Windscreens and Safety: A Review
Monash University Accident Research Centre - Report #183 - 2001
Full report in .pdf format [985KB]
Authors: Pronk, N., Fildes, B., Regan, M., Lenné, M., Truedsson, N., & Olsson, T.
This report describes the research outcomes of a review examining the link between windscreen degradation and road safety. Different types of windscreen damage were identified including sudden impact damage such as cracks and "bulls eyes" and gradual degradation resulting from the constant wear of the surface by small particles such as sand and dirt. The effect of gradual degradation on driving safety has been the focus of this project. A review of the international literature identified a number of studies that suggest that windscreen degradation may impair driver perception. Little research was identified that directly examined the link between windscreen degradation and crash involvement. Relevant national and international standards, regulations and guidelines relating to windscreens were summarised, and devices that can measure windscreen degradation were identified. Finally, recommendations were made for the future direction of the project.
Types of Windscreen Visibility Degradation
Damage to windscreens typically falls into two categories; sudden impact damage and degradation or wear.
Sudden impact damage includes cracks and "bulls eyes". Only a couple of studies were identified that considered this type of damage. One suggested that this type of damage may be distracting to drivers (though this was not supported by research) and the other concluded that this type of damage seemed to cause less of a visual problem than the multiple fine scratches and chips resulting from gradual wear.
Windscreens wear and degrade over time. Through use they are continuously bombarded by small particles such as tiny rocks, sand and dirt that wear the surface. Further to this, windscreen wipers can damage the windscreen over time by scratching tiny particles across the surface.

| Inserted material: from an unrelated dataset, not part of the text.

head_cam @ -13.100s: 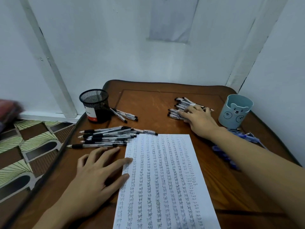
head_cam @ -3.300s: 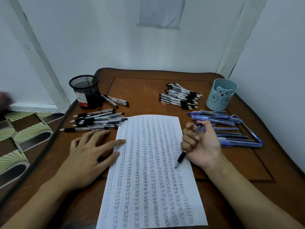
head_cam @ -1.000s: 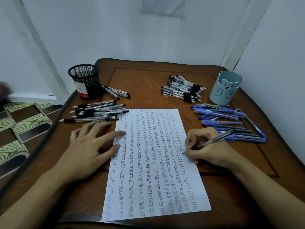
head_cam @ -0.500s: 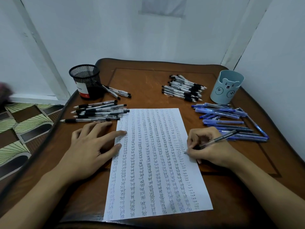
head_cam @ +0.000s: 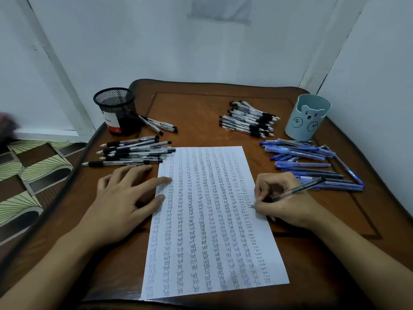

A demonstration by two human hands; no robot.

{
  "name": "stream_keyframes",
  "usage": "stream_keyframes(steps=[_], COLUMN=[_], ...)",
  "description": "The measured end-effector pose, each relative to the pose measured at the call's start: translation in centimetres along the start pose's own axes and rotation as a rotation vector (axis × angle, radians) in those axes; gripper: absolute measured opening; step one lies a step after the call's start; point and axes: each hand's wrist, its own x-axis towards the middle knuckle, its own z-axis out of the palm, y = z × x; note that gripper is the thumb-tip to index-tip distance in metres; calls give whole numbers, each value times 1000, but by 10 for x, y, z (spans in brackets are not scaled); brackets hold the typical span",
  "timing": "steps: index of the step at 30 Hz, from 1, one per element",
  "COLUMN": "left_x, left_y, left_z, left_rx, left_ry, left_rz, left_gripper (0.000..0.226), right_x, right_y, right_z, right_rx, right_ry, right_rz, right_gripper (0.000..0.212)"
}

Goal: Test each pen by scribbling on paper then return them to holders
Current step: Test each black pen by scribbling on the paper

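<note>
Pen heap (head_cam: 131,151), black grips, lies on table's (head_cam: 190,104) left side, tips pointing left, right ends reaching paper's (head_cam: 207,220) top-left corner. Behind it, back-left: mesh cup (head_cam: 116,108), upright, red/white label. 3 or so loose pens (head_cam: 166,125) lie just right of its base.

Near side of heap: left hand (head_cam: 120,202) flat, palm down, fingers straight & spread. Index + thumb tips sit on paper's left edge, rest on wood.

Centre: paper is slightly skewed & filled w/ columns of "test"; far-right column is smaller & fainter. Behind paper, right of centre: 2nd heap (head_cam: 250,119) of black-grip pens, tips pointing right, apart from paper.

Right hand (head_cam: 288,204) rests at paper's right edge, fingers curled round a pen (head_cam: 299,189) in writing grip. Tip touches paper by last column; barrel slants up & right.

Behind that hand: blue pens (head_cam: 308,166) in a loose pile, one lying diagonal at far right. Back-right: bear cup (head_cam: 309,117), pale blue, upright, just behind blue pens & near wall (head_cam: 368,86).
</note>
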Motion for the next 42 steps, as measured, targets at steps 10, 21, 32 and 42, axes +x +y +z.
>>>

Another factor that may compound the effects of windscreen degradation is soiling. It was suggested that grease and grime may result in the production of scattered light and further, that the removal of the grease and grime may result in the windscreen being scratched and damaged.
De-lamination and "milkiness" can also impact negatively upon the quality of windscreens. Delamination occurs when one or both of the layers of the glass separate from the polyvinylbutyrate interlayer. This can cause different optical effects. Milkiness occurs when the polyvinylbutyral layer separates from the layers of glass and starts to return to its original prelaminated state. The windscreen can start to become opaque and cause difficulty for the driver.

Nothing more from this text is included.